Zwar zeigt der rotierende Edelstahlring auf seinen fotografisch bebilderten Schaufeln einerseits das tiefe Blau des Meeres an, aber auf der Demarkationslinie des Horizonts gerät das segmentierte Wasserpanorama unversehens ins Kippen und geht mit Aufnahmen eines Schäfchenwolkenhimmels in den Luftbereich über. Von seiner Antriebsquelle her müsste man wiederum für ein Sonnenrad plädieren, schließlich wird die kinetische Skulptur allein durch Solarenergie meditativ in gemächlicher Bewegung gehalten wird.

Stefanie Zoche ist der Kunstgriff geglückt, mit elementaren Mitteln eine metaphorische Assoziationskette über den Kreislauf der Natur immer wieder aufs Neue für die Besucher der Kinderklinik anzuregen.

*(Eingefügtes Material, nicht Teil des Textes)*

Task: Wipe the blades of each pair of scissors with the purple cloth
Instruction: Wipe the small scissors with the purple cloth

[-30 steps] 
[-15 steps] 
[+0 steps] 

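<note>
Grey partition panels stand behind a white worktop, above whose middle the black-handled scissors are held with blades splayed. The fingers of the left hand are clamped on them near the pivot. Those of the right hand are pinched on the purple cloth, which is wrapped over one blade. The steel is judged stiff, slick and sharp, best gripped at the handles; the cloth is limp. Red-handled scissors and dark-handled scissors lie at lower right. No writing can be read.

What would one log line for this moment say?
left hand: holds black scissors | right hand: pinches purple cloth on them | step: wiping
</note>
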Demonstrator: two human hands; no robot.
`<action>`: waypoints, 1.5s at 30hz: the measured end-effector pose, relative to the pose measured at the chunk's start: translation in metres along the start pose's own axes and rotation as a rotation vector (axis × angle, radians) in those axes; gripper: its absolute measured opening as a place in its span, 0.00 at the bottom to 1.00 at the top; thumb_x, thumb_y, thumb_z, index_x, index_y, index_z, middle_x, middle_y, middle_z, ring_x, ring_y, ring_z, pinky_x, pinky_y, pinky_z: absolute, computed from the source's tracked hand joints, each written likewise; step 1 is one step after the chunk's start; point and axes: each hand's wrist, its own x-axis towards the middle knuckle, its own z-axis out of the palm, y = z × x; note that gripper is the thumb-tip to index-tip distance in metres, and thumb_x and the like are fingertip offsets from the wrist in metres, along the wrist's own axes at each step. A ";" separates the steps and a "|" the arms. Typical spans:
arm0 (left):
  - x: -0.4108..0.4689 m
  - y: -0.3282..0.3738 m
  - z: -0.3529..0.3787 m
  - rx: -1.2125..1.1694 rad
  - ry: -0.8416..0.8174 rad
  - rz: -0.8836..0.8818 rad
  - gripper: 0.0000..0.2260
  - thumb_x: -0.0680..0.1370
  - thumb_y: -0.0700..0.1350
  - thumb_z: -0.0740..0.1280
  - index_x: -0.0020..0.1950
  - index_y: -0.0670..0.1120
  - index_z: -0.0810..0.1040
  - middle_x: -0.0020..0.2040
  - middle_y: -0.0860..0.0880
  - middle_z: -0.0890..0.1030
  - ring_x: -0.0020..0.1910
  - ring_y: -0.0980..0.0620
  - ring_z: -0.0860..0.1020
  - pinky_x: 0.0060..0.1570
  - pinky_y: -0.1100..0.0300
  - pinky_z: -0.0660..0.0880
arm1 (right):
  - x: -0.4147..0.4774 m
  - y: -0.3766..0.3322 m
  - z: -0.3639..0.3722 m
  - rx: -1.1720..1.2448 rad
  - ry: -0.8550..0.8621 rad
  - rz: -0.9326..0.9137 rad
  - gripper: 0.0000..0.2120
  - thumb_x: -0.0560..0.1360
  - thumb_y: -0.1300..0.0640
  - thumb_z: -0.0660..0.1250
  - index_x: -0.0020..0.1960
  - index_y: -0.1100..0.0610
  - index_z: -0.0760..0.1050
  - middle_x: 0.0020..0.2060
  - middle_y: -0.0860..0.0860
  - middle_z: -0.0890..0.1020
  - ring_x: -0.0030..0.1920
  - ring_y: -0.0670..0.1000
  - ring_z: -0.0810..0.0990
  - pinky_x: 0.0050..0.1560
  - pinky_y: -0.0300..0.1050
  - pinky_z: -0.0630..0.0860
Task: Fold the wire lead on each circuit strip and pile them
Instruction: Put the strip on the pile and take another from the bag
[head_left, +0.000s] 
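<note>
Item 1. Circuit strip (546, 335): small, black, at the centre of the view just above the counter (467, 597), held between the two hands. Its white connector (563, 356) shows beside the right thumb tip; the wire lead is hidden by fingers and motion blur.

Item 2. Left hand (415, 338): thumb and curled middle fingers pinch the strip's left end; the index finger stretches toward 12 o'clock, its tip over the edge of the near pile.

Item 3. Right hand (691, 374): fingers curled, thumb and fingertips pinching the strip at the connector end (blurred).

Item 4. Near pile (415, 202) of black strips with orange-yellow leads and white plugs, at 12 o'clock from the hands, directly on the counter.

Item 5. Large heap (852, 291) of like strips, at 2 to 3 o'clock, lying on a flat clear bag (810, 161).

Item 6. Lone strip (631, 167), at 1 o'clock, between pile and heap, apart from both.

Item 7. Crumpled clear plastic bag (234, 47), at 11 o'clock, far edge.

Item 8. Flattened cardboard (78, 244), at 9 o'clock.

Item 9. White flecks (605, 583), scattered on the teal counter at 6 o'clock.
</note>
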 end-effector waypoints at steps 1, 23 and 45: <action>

Via einem 360 Grad Kamera-Rundblick, der von der Lufthoheit des Himmels sogar bis unter die Meeresoberfläche führt, gibt sie einen zergliederten Kosmos in Modellform vor.

Man kann in dem von natürlicher Energie gespeisten Rotationskreislauf auch eine Analogie zum Rekonvaleszenzgedanken des Krankenhausbetriebs sehen. Das Auf und Ab des menschlichen Kräftehaushalts wurde schon im Mittelalter durch das sogenannte Schicksalsrad symbolisiert. Nicht von ungefähr findet sich in den fünf Streben des Rads abstrahiert die menschliche Gliederfigur eingeschrieben, wie sie vormals auch Leonardo da Vinci in einen kosmisch runden Gesamtorganismus der Elementenlehre grafisch eingebettet hat. Der Mensch wird in „Shifting Horizons“ zum unsichtbar individuellen Angelpunkt eines zum urbanen Raum hin zwar offenen, doch in sich schlüssigen Kräfteverhältnisses zwischen Natur und Artefakt.